Frontiers in Molecular Biosciences
|July 22, 2022
Summary
This study introduces a new few-shot learning method (FSCC) for classifying novel macromolecular structures using cryo-electron tomography. FSCC efficiently classifies new structures with minimal labeled data, overcoming limitations of traditional methods.
Area of Science:
- Structural Biology
- Biophysics
- Computational Biology
Background:
- Cryo-electron tomography (Cryo-ET) enables 3D visualization of macromolecules in near-native states.
- Accurate classification of millions of macromolecules in tomograms is crucial for structural recovery.
- Existing supervised deep learning methods struggle to classify novel macromolecular classes due to extensive labeling requirements.
Purpose of the Study:
- To develop a novel few-shot learning method (FSCC) for accurate classification of unseen macromolecular classes in Cryo-ET.
- To reduce the significant time and labor associated with data labeling for new macromolecular structures.
Main Methods:
- Proposed a two-stage training strategy for the FSCC method.
- Stage 1: Contrastive learning pre-trains the model on a large dataset of labeled macromolecules.

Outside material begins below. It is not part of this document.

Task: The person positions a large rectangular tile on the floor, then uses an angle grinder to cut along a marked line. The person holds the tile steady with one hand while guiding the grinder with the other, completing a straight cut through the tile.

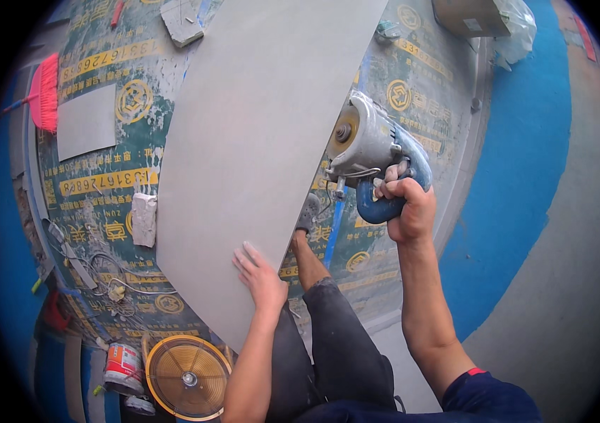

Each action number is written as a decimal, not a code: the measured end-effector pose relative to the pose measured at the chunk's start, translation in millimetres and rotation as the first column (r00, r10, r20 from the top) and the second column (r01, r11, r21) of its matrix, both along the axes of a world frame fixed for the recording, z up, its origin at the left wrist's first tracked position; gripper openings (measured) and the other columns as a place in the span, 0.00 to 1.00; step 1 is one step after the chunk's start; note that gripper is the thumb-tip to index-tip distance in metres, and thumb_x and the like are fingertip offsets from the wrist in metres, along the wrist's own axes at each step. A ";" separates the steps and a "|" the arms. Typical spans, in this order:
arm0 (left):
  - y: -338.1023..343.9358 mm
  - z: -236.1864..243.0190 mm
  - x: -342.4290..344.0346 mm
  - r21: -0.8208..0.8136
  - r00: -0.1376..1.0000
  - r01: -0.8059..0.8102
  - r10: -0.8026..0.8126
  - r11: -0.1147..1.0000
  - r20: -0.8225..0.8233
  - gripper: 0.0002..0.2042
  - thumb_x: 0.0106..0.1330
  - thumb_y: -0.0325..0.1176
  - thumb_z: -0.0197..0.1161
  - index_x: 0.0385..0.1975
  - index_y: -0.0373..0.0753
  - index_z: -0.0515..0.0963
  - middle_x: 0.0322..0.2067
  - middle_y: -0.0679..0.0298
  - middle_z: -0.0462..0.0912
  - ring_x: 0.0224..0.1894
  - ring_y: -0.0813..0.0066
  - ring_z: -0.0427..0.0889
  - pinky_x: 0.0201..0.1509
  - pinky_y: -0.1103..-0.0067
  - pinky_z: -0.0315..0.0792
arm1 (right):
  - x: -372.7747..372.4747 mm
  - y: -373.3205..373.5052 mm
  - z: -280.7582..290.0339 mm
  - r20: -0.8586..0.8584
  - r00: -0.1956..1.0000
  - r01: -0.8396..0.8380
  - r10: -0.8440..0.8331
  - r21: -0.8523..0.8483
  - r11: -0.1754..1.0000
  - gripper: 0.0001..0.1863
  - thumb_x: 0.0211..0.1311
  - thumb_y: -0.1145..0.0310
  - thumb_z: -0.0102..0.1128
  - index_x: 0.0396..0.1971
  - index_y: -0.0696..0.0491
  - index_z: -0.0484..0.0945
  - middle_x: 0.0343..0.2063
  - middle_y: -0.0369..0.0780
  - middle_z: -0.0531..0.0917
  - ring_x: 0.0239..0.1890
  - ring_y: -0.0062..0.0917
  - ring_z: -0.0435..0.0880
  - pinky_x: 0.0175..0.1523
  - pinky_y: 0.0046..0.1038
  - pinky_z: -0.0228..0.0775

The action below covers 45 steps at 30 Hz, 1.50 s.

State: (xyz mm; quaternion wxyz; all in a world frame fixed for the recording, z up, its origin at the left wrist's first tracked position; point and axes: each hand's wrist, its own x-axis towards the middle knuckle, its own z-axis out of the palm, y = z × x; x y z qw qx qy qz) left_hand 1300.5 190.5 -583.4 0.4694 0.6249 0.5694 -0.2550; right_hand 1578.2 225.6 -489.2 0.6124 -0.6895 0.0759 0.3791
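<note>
A long grey tile (243,127) slants across the middle of the view. My left hand (260,278) rests on its lower part, fingers apart and lying flat. My right hand (408,204) grips the dark blue handle of a power saw (363,148), whose silver guard and round yellowish part face the tile's right edge. Whether the saw touches the tile I cannot tell. My leg and a grey shoe (308,213) show below the saw, beside the tile.
A printed green floor covering (131,162) surrounds the tile. Around it lie a pink broom (45,92), a square offcut (86,120), whitish blocks (144,218), cables, a bucket (124,366) and a round golden fan (187,377). A box (469,15) and blue strip (504,176) are at right.
</note>
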 end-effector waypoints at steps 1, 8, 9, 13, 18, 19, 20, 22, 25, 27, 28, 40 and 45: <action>0.3 0.1 0.3 0.002 1.000 -0.001 0.001 1.000 0.001 0.49 0.48 0.14 0.61 0.71 0.26 0.38 0.69 0.30 0.40 0.71 0.26 0.42 0.72 0.47 0.47 | -0.3 0.2 0.1 0.002 1.000 0.000 0.000 -0.004 1.000 0.09 0.44 0.84 0.52 0.25 0.54 0.69 0.23 0.36 0.74 0.23 0.23 0.70 0.33 0.26 0.67; -3.0 -7.3 -3.5 0.034 0.999 0.037 -0.037 0.999 -0.018 0.54 0.46 0.19 0.71 0.71 0.26 0.39 0.69 0.31 0.40 0.72 0.28 0.41 0.70 0.44 0.51 | -3.7 3.9 1.8 -0.005 1.000 0.003 -0.003 -0.012 1.000 0.09 0.44 0.84 0.52 0.25 0.53 0.68 0.23 0.36 0.73 0.23 0.23 0.70 0.33 0.27 0.66; -3.2 -7.8 -3.3 0.034 0.999 0.038 -0.037 0.999 -0.018 0.54 0.46 0.19 0.70 0.71 0.26 0.39 0.69 0.31 0.40 0.72 0.28 0.41 0.70 0.44 0.51 | -4.1 4.2 2.0 -0.006 1.000 0.003 -0.003 -0.012 1.000 0.09 0.44 0.84 0.52 0.25 0.53 0.68 0.23 0.36 0.73 0.23 0.23 0.69 0.32 0.27 0.66; 0.7 -4.4 0.2 0.016 1.000 0.015 -0.015 1.000 -0.009 0.51 0.47 0.16 0.65 0.71 0.26 0.38 0.69 0.31 0.40 0.72 0.27 0.41 0.72 0.46 0.49 | -4.5 3.1 1.1 -0.008 1.000 0.004 -0.004 -0.011 1.000 0.09 0.44 0.84 0.52 0.25 0.53 0.68 0.23 0.36 0.73 0.23 0.23 0.69 0.33 0.27 0.66; 3.9 -2.0 3.6 0.007 1.000 0.002 -0.002 1.000 0.005 0.50 0.48 0.15 0.63 0.71 0.26 0.38 0.69 0.31 0.40 0.71 0.26 0.41 0.72 0.47 0.48 | -5.9 5.5 3.3 0.004 1.000 0.018 -0.018 -0.047 0.999 0.09 0.44 0.83 0.53 0.26 0.54 0.68 0.23 0.36 0.73 0.23 0.23 0.69 0.33 0.27 0.67; 3.9 -2.1 4.4 0.008 1.000 0.001 -0.001 1.000 0.010 0.50 0.48 0.15 0.63 0.71 0.26 0.39 0.69 0.31 0.40 0.71 0.26 0.41 0.72 0.47 0.48 | -5.7 5.5 3.6 0.006 1.000 0.020 -0.020 -0.050 0.999 0.09 0.44 0.83 0.53 0.26 0.54 0.68 0.23 0.36 0.73 0.23 0.23 0.69 0.33 0.27 0.67; 5.7 0.4 0.1 0.016 1.000 -0.004 0.004 1.000 0.000 0.50 0.48 0.15 0.63 0.71 0.26 0.39 0.69 0.31 0.40 0.71 0.26 0.41 0.72 0.47 0.48 | -9.2 7.1 2.2 -0.008 1.000 0.015 -0.015 -0.043 0.999 0.09 0.44 0.83 0.53 0.26 0.54 0.68 0.24 0.36 0.73 0.23 0.23 0.70 0.33 0.27 0.67; 8.4 2.5 3.6 0.004 1.000 -0.004 0.004 1.000 -0.004 0.50 0.47 0.15 0.64 0.71 0.26 0.39 0.69 0.31 0.40 0.71 0.26 0.42 0.72 0.47 0.49 | -7.4 6.7 2.0 -0.008 1.000 0.014 -0.014 -0.043 0.999 0.09 0.44 0.83 0.53 0.26 0.54 0.68 0.24 0.36 0.73 0.24 0.23 0.70 0.33 0.27 0.67; 8.0 0.5 3.6 0.008 1.000 -0.002 0.002 1.000 -0.007 0.51 0.47 0.16 0.65 0.71 0.26 0.39 0.69 0.31 0.41 0.71 0.26 0.42 0.72 0.47 0.49 | -6.7 5.1 1.4 -0.008 1.000 -0.002 0.002 -0.033 0.999 0.09 0.44 0.83 0.52 0.26 0.54 0.68 0.24 0.36 0.73 0.24 0.23 0.70 0.33 0.27 0.67; 8.1 -0.3 3.6 0.009 1.000 -0.003 0.003 1.000 -0.008 0.51 0.47 0.16 0.65 0.71 0.26 0.39 0.69 0.31 0.41 0.71 0.26 0.42 0.72 0.47 0.49 | -7.4 5.2 1.3 -0.015 1.000 0.002 -0.003 -0.028 1.000 0.09 0.44 0.84 0.52 0.26 0.54 0.68 0.24 0.36 0.73 0.23 0.23 0.70 0.33 0.27 0.67; 8.9 0.0 4.3 0.005 1.000 -0.006 0.006 1.000 -0.009 0.51 0.46 0.16 0.65 0.71 0.26 0.39 0.69 0.31 0.41 0.71 0.26 0.42 0.72 0.47 0.49 | -7.2 5.9 1.5 -0.019 1.000 0.005 -0.006 -0.026 1.000 0.09 0.44 0.84 0.52 0.26 0.54 0.69 0.24 0.36 0.73 0.23 0.23 0.70 0.33 0.28 0.67; 11.8 -1.9 5.2 0.019 1.000 0.016 -0.016 1.000 -0.009 0.52 0.47 0.19 0.69 0.71 0.26 0.38 0.68 0.29 0.40 0.72 0.25 0.41 0.70 0.43 0.50 | -11.2 11.6 6.3 -0.034 0.999 0.007 -0.008 -0.052 0.999 0.10 0.44 0.84 0.52 0.27 0.55 0.69 0.24 0.36 0.73 0.24 0.23 0.70 0.33 0.27 0.67; 15.9 1.6 10.3 0.017 1.000 -0.012 0.012 1.000 -0.009 0.51 0.47 0.15 0.64 0.71 0.27 0.39 0.69 0.31 0.41 0.72 0.27 0.42 0.71 0.47 0.50 | -10.2 13.5 8.5 -0.038 0.999 -0.018 0.017 -0.041 0.999 0.09 0.44 0.84 0.52 0.27 0.54 0.69 0.24 0.36 0.73 0.24 0.23 0.70 0.34 0.27 0.68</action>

- Stage 2: Distribution calibration re-trains the classifier to adapt to novel classes using limited labeled data.
Main Results:
- FSCC achieves competitive performance on synthetic datasets compared to state-of-the-art supervised methods, requiring only 5 labeled examples per novel class versus 1100-1500.
- On real datasets, FSCC improves classification accuracy by 5%-16% over baseline models.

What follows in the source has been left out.